Indeed, some of the most compelling slogans in American political history have been two-word program descriptions, in almost every case (important exceptions were Harry S. Truman's Fair Deal and Lyndon B. Johnson's Great Society) beginning with the word ''New.'' Thus American history can be explained in outline form by simply the phrases New Nationalism (Theodore Roosevelt), New Freedom (Woodrow Wilson), New Deal (Franklin Roosevelt), New Frontier (Kennedy), New Beginning (Reagan), and New Covenant (Bill Clinton).

The quick changes in persona and slogans undertaken by both candidates have failed to convince in large measure because they are so fleeting. One of the most compelling political slogans of the postwar period was one of the most unlikely, the New Nixon slogan that was so effective in 1968. Gore's efforts to project a New Gore isn't nearly as convincing because his image isn't nearly as fixed as Richard M. Nixon's was in the mid-1960s. The New Nixon came after 25 years of exposure to the Old Nixon, first on Capitol Hill, then in the vice presidency, then in a presidential campaign, and finally in a doomed gubernatorial campaign in California.

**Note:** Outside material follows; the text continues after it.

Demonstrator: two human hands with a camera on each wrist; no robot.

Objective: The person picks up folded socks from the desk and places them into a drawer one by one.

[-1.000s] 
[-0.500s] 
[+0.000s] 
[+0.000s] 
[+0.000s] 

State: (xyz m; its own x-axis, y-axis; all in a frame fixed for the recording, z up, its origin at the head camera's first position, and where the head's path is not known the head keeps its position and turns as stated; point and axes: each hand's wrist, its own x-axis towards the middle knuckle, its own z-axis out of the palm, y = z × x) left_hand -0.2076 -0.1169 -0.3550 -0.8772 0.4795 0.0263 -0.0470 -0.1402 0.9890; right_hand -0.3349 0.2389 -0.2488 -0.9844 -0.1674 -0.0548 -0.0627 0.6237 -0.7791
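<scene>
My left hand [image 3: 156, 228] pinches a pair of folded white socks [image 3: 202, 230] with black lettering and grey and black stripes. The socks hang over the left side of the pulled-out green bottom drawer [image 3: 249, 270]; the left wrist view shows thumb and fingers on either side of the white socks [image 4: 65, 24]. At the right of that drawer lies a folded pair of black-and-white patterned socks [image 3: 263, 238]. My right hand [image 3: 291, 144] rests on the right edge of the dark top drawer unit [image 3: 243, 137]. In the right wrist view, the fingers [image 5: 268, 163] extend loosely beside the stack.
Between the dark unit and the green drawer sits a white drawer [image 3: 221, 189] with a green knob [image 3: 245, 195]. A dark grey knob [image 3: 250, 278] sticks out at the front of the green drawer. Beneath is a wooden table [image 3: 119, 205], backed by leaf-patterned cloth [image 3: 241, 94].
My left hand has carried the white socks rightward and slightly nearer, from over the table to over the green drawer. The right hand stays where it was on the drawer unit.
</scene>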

Critics of American elections have long cited the slogan (and its soulmate, the bumper sticker) as the symbol of one of the evils of the nation's politics, its tendency to favor the simplistic over the serious. Moreover, many American slogans have been neither honest (Harrison was no poor, cider-swigging frontier lad) nor original (Governor Alf Landon of Kansas spoke of a ''new frontier'' 24 years before Kennedy's campaign). In most cases, political slogans have had almost no ideological content. Slogans such as ''Give 'em hell, Harry'' (Truman, 1948), ''All the way with LBJ'' Johnson, 1964), and ''Nixon's the one'' (1968) are little more than grandstand cheers.

Slogans can have unexpected political side-effects, too. Hoover, realizing that ''rugged individualism'' seemed harsh at the time of great economic hardship, tried unsuccessfully to disclaim the phrase as the Depression deepened. The Republicans ran their 1936 campaign around the sunflower, the symbol of Kansas, the home of their nominee, Governor Landon. The Democrats countered with their quip, ''Sunflowers die in November.'' They were right; FDR beat Landon, taking all but Maine and Vermont. In 1964, Senator Barry Goldwater of Arizona, the Republican nominee, chose a slogan intended to show his ideological purity: ''In your heart you know he's right.'' The Democrats countered with, ''In your guts you know he's nuts.'' Goldwater lost 44 states.

But all politicians, regardless of whether they have a compelling slogan, have one thing in common, particularly as Election Day approaches. They still believe in a place called Hope.